BuzzFeed started as a lab in New York’s Chinatown, experimenting with ways the Internet was changing how content is consumed, distributed, interacted with, and shared. This pioneering work was followed by a period of explosive growth, and BuzzFeed became a household name. Over the last two years, the company evolved its business model. With innovation and discipline, BuzzFeed accelerated monetization by introducing new, diverse, and complementary revenue streams, including advertising, content, and commerce. BuzzFeed reached an inflection point in 2020, achieving profitability. The transactions announced today, including the Complex Networks acquisition, will enable the next phase of growth and opportunity for BuzzFeed.

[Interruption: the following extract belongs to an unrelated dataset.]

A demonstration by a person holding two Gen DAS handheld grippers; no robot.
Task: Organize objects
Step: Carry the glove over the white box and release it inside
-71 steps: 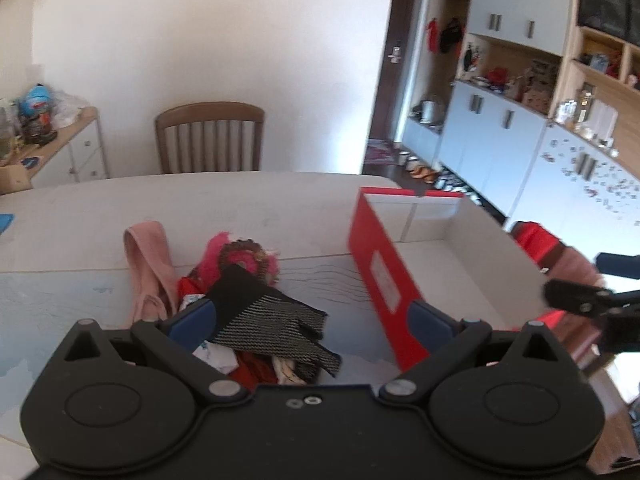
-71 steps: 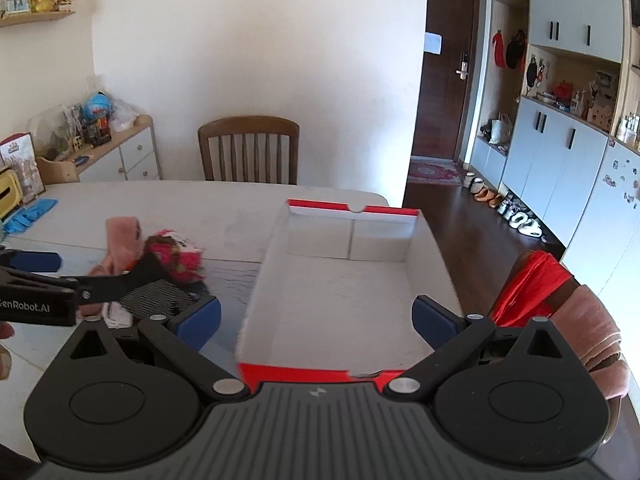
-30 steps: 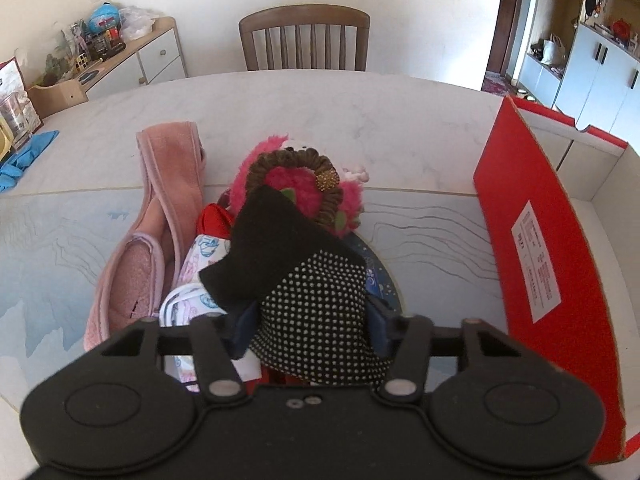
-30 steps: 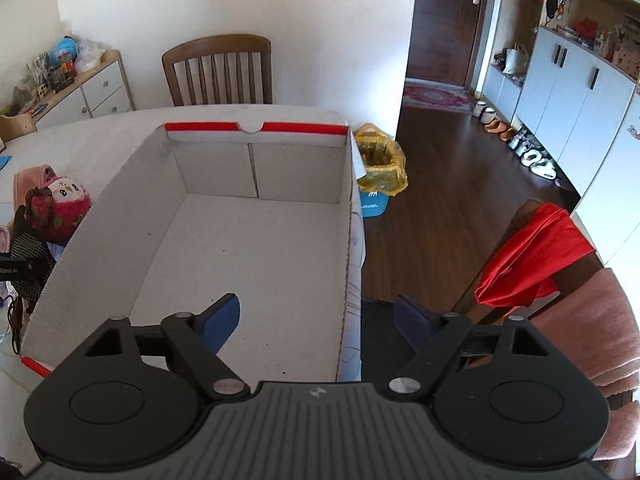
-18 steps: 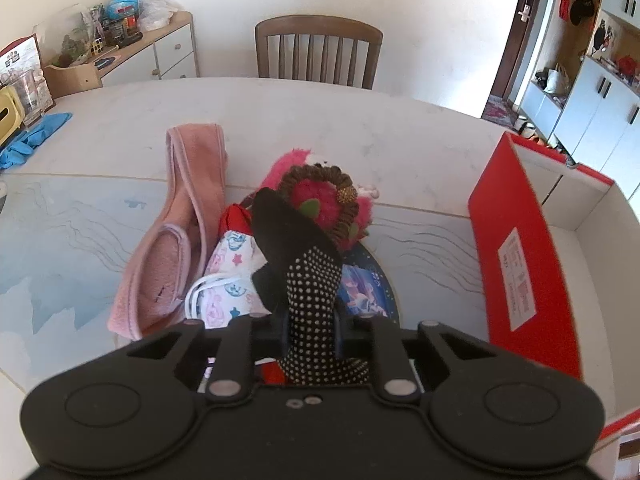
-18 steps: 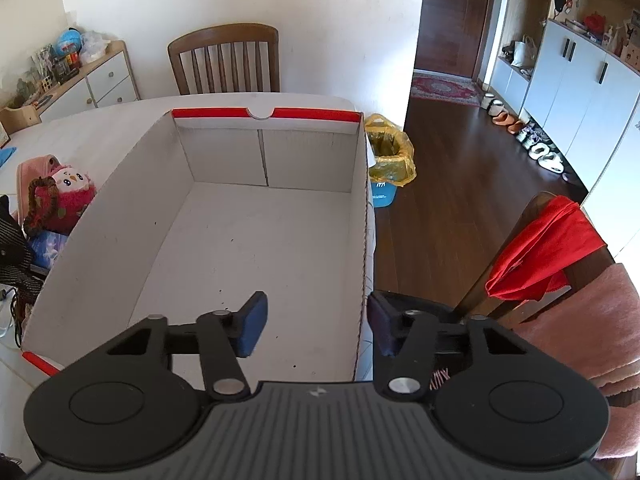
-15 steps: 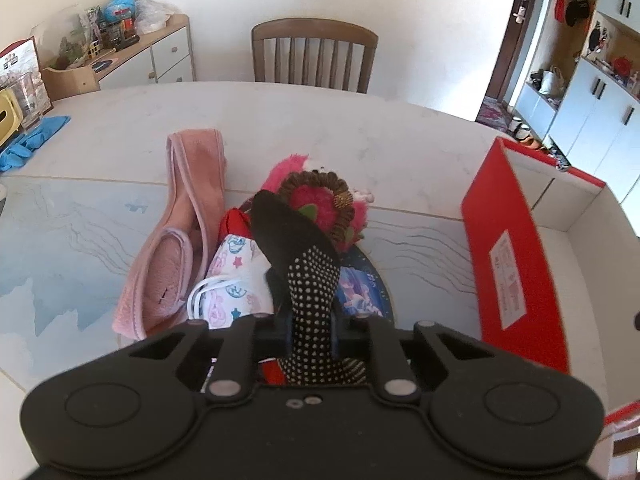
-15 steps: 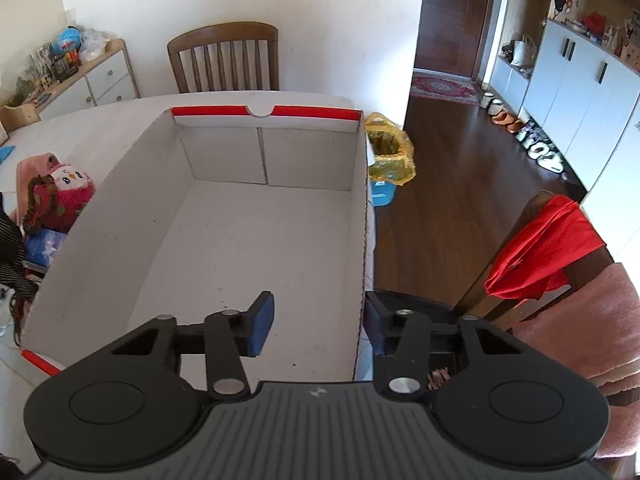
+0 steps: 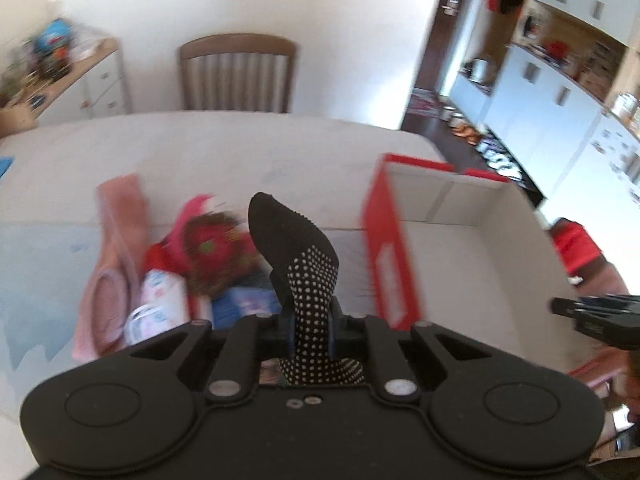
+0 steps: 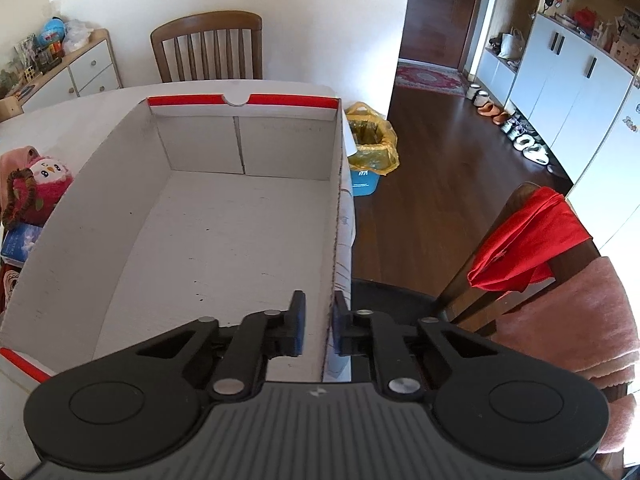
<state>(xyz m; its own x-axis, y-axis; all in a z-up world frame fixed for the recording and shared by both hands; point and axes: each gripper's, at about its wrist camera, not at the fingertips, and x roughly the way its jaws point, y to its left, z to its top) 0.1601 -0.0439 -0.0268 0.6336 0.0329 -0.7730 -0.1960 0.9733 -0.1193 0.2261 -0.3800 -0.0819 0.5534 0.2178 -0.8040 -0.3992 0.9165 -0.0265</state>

In the years ahead, BuzzFeed will continue to be home to the strongest brands and creators in media, standing up for the values of an increasingly diverse audience. Brands within BuzzFeed receive strong administrative support, a close partnership with BuzzFeed’s sales and commerce teams to power new revenue lines, and distribution across the broader BuzzFeed network. This has been made possible by a now-thriving diversified revenue model and a seamless technology platform built over the past several years. Brands and creative leaders within BuzzFeed maintain their independence, and are empowered to do their best work and reach the broadest possible audience. This model will attract the best digital media founders and CEOs, making BuzzFeed a place where the visionaries of our industry come together to build the future of media.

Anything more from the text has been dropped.